On 2/5/18 9:06 AM, Ray Stell wrote:
I built a standby with 9.4.12 and about a day later the standby
crashed with this:
2018-02-02 16:20:44 EST,0, WARNING: page 1347460 of relation
base/16391/16414 is uninitialized
2018-02-02 16:20:44 EST,0, CONTEXT: xlog redo visible: rel
1663/16391/16414; blk 1347460
2018-02-02 16:20:44 EST,0, PANIC: WAL contains references to invalid
pages
2018-02-02 16:20:44 EST,0, CONTEXT: xlog redo visible: rel
1663/16391/16414; blk 1347460
2018-02-02 16:20:44 EST,0, LOG: startup process (PID 24057) was
terminated by signal 6: Aborted
2018-02-02 16:20:44 EST,0, LOG: terminating any other active server
processes
Any hints to where the corruption begins? I don't see any disk i/o
issues. Not sure what to look for in the release notes,
but I'll try to patch asap, but that is difficult to get done
politically.
I begin to wonder about pg_basebackup in this old version. I rebuilt
the stby again and this time when I fired up the stby I get:
LOG: database system was not properly shut down; automatic recovery in
progress
LOG: redo starts at 2F45/1F4B7F8
FATAL: could not access status of transaction 4053124744
DETAIL: Could not read from file "pg_clog/0F19" at offset 90112: Success.
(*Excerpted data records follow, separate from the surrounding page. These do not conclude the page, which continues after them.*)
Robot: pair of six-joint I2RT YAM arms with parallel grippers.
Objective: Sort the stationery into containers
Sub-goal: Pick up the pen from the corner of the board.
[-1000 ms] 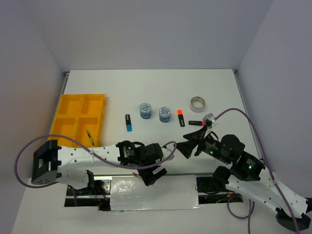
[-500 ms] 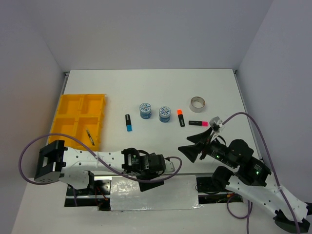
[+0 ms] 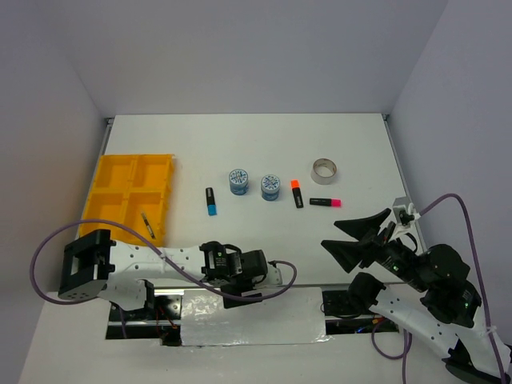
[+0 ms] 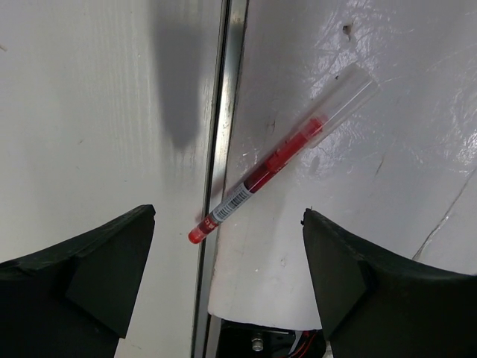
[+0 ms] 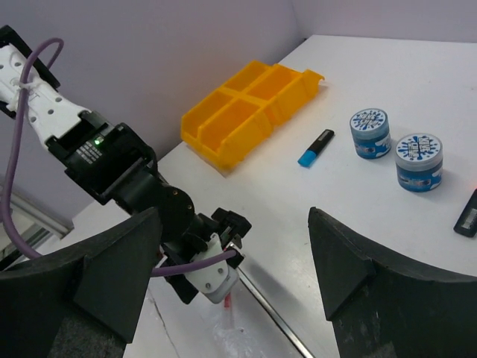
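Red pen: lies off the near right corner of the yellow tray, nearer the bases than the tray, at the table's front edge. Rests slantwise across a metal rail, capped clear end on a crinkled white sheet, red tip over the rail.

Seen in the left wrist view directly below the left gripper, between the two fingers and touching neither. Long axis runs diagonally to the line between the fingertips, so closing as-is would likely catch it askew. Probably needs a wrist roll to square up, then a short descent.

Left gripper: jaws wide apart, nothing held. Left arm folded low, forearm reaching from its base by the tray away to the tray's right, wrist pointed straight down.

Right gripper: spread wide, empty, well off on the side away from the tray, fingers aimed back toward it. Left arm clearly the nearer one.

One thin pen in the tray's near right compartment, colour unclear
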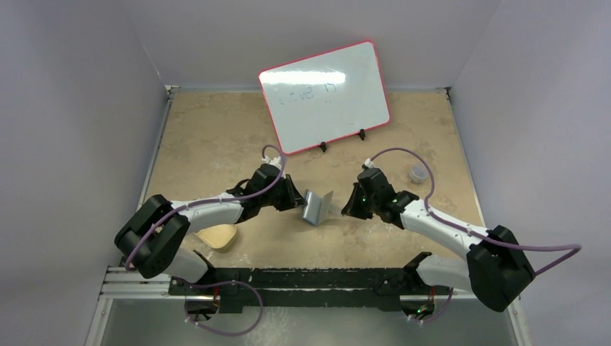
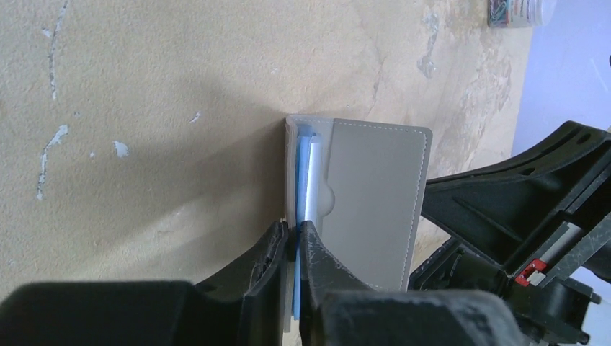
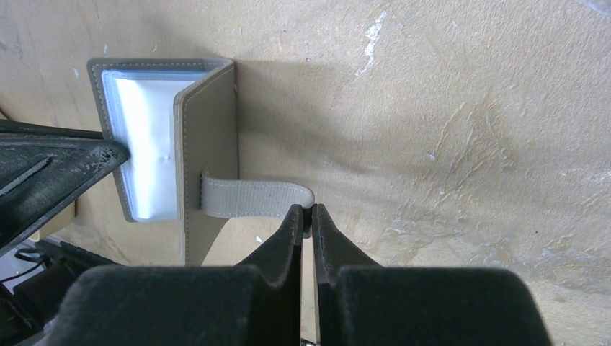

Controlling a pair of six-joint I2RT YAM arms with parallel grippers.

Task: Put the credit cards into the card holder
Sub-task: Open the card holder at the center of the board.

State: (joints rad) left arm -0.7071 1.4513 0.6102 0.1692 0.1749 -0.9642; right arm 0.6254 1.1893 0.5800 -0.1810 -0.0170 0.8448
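- The left tool (image 2: 294, 234) is pinching one cover edge of the card holder (image 2: 375, 194), which is probably light and floppy.
- The right tool (image 3: 307, 213) is pinching its soft tab (image 3: 252, 198), likely the surest hold.

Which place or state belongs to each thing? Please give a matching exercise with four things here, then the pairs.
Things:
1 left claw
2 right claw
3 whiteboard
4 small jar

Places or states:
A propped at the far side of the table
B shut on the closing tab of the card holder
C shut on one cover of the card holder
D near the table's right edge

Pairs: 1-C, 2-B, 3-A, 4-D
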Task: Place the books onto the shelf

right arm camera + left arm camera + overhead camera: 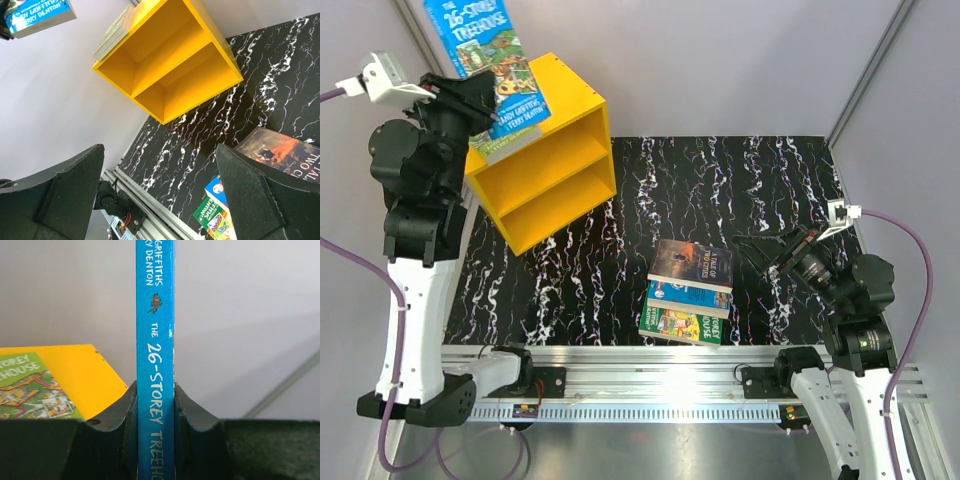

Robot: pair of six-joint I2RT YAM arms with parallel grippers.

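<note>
Yellow is my landmark here: the open-fronted shelf [565, 95] stands at an angle on the black marbled table [770, 180], and I place everything from it. My left gripper [155, 405] is clenched on the blue "26-Storey Treehouse" paperback [155, 340], one pad on each cover with the spine facing the wrist camera. That book is lifted clear above the shelf's flat top, over its left end, and from the right wrist view I see air between book and shelf. A green Treehouse book [30, 385] lies flat on the shelf's top, near that same left end. The other books sit in a loose stack on the table, well apart from the shelf, off its open front and toward the near edge. "A Tale of Two Cities" [690, 265], dark-covered, is uppermost. A blue paperback [692, 297] shows beneath it, and a green Treehouse one [680, 323] is lowest and nearest me. My right gripper [775, 250] hangs beyond that stack, on the side away from the shelf, its jaws spread wide and gripping nothing.
</note>
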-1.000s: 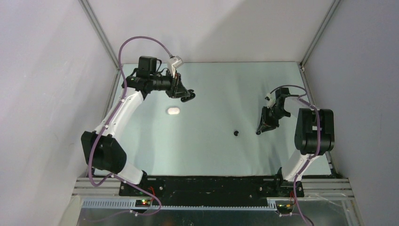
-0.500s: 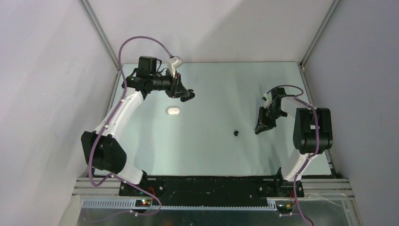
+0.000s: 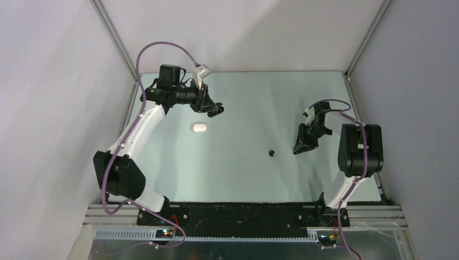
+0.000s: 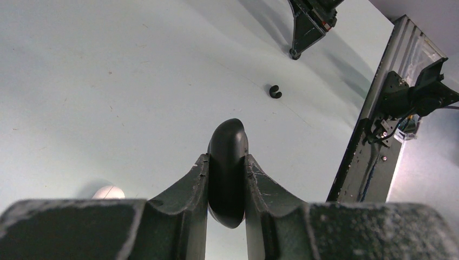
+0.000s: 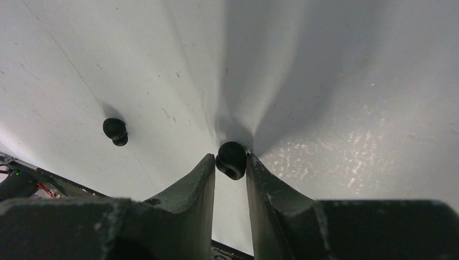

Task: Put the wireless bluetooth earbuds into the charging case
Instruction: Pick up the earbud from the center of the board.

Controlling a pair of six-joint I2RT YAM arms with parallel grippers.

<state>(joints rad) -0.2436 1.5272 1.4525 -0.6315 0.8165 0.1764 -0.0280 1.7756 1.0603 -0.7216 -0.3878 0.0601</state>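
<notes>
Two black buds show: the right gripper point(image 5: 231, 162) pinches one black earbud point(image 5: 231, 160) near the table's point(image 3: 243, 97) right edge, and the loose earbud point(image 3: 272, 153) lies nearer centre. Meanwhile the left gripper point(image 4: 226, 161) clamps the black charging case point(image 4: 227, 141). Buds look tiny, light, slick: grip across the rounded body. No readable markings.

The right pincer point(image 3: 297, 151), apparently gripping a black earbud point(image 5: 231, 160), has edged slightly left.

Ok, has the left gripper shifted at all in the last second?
No. The left gripper, shut on the black charging case, keeps its spot just beyond and right of the white charging case.
</notes>
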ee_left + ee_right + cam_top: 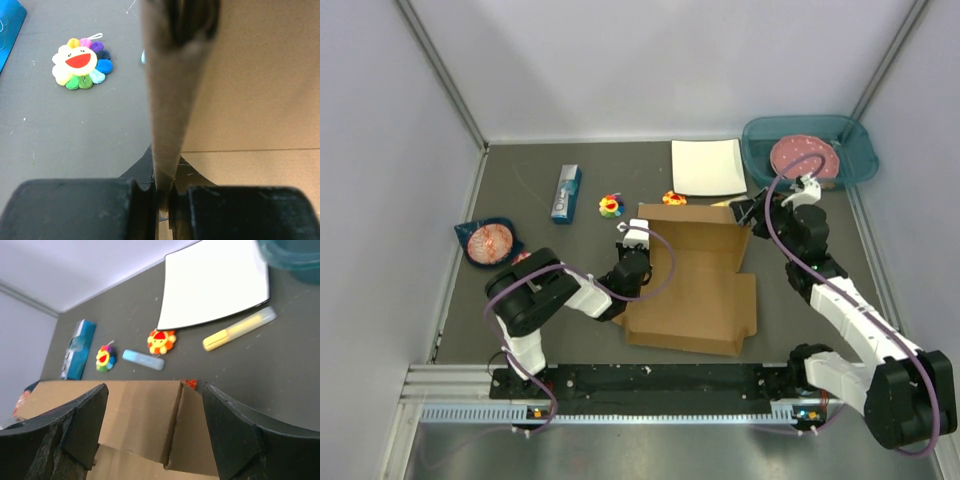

CONTEXT: xlog redo commit: 2018-02-05 11:35:54.291398-05
LOG: startup process (PID 130590) exited with exit code 1
LOG: terminating any other active server processes
right or wrong, I rsync-ed gp_clog and it recovered. Can you use
pg_basebackup from a more current patch_level on 9.4.12 cluster?